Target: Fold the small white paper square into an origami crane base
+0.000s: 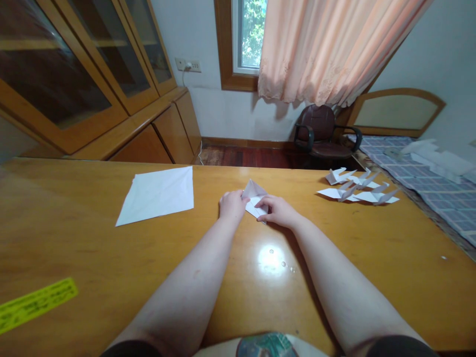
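Note:
A partly folded piece of white paper [253,202] lies on the wooden table in front of me, with a pointed flap standing toward the far side. My left hand [232,204] grips its left edge, thumb on top of the paper. From the other side my right hand [277,210] has its thumb and fingers on the right part of the paper. Some of the folds are hidden under my fingers. Several folded paper cranes [344,191] sit together at the far right of the table. To the left lies a flat white sheet of paper [159,194].
The wooden table [111,267] carries a yellow label [37,303] at the near left. Beyond its far edge are a glass-door cabinet [122,49], an office chair [320,131] and a bed [427,173]. A tiny white scrap [444,257] lies at the right.

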Demonstrator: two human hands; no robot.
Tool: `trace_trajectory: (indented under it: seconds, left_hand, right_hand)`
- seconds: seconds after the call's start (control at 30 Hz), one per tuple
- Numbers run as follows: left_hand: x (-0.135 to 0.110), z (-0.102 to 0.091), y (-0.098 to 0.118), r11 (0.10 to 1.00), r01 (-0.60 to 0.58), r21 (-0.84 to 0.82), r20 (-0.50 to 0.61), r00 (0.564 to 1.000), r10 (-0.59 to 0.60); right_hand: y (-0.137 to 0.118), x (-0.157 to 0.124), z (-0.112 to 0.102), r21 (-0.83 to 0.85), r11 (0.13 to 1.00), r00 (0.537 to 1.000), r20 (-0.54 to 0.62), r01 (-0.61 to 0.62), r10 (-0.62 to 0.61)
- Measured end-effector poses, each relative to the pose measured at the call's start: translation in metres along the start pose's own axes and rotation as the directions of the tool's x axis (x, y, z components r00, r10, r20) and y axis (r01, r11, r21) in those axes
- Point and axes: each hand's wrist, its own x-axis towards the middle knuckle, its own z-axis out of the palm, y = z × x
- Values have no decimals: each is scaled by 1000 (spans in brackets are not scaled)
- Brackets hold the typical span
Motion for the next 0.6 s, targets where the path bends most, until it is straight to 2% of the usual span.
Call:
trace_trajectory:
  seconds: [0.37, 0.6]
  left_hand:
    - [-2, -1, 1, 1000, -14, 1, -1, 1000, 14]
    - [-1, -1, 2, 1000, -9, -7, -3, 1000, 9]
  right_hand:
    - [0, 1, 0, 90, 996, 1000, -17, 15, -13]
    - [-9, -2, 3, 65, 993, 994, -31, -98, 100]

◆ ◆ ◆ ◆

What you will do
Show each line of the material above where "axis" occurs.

Written response
- Measured end-effector poses, each relative to the pose measured at the call's start: translation in metres along the start pose's own axes and rotation as the directions of the tool's x axis (x, y, z components r00, r10, r20) and y axis (r01, r11, r21) in those axes
- Point and axes: each hand's wrist, its own x-axis towards the middle knuckle, its own z-axis out of the palm, y = z × x

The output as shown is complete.